Conseils pour consoler son enfant
Quand votre bout de chou de quatre ans est rentré le cœur gros comme une pastèque, vous avez d’abord pensé à une querelle avec sa copine Léa. Mais
quand il vous a répondu de sa voix fluette que l’amour, c’était fini pour lui, vous avez dû vous rendre à l’évidence en mettant le mot juste : chagrin d’amour.
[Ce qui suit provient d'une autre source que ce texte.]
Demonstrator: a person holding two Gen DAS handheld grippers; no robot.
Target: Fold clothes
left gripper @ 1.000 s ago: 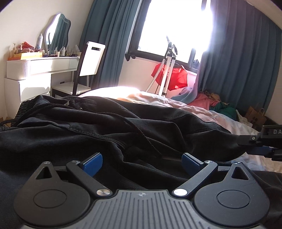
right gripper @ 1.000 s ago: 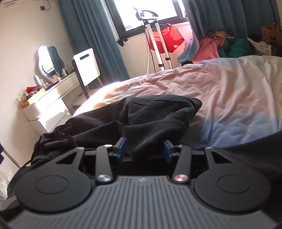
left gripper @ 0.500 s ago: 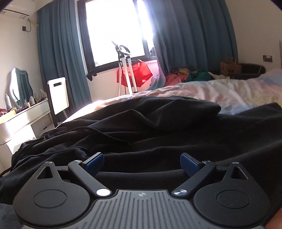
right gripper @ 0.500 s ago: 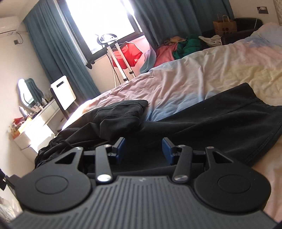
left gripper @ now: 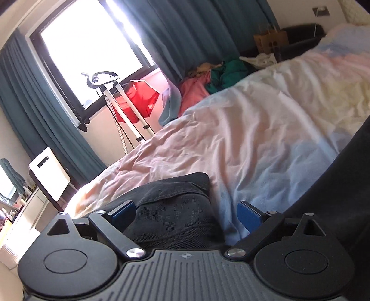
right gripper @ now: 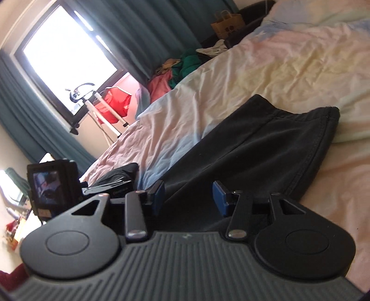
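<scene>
Lying rumpled on pastel bedding point(right gripper: 266, 69), black garment point(right gripper: 254, 143); both claws wide, empty.

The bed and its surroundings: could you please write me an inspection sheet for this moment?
Surface: bed with a creased pastel sheet.
Job's things: black garment lying on the sheet, one hemmed end toward the pillow side.
Clutter: pile of clothes beyond the bed; paper bag.
Grippers: left tongs open, over a black fold; right tongs open, over the garment, not pressing it.
Cables: cord hanging by the white stand.
Surroundings: bright window, teal curtains, red cloth on the stand, white chair, dresser edge.
</scene>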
« Y’a pas que les grands qui s’aiment », fredonnait en 1989 Mélody, jeune lolita qui rêvait qu’un grand boutonneux
l’ « embrasse sur les lèvres, pas comme une enfant. » Mina, deux ans et demi, n’a pas eu besoin d’attendre la préadolescence pour que son rêve se réalise : son copain de
crèche la bécote déjà comme une adulte. Si les histoires d’amour « encouragées par les nouveaux parents débutent plus tôt », constate le pédopsychiatre Marcel Rufo, son cortège de
larmes aussi.
Lilyrose, quatre ans tout rond, peut en attester. « L’été dernier, témoigne sa maman, ma fille a passé ses vacances avec Ernest.
Un jour, il lui a offert un livre intitulé Mon amoureuse. À force de le lire et de poser des questions, elle a intégré l’idée qu’Ernest était son petit copain. Mais quand la rentrée
venue, il l’a quittée pour Louise, elle a eu le cœur brisé. » Désemparée face à la tristesse de son bout de chou, Valérie a essayé de trouver les mots justes, une mission à priori complexe
quand l’interlocuteur a seulement quatre ans. « Même un petit a besoin de voir que ses émotions sont prises au sérieux, insiste Marcel Rufo.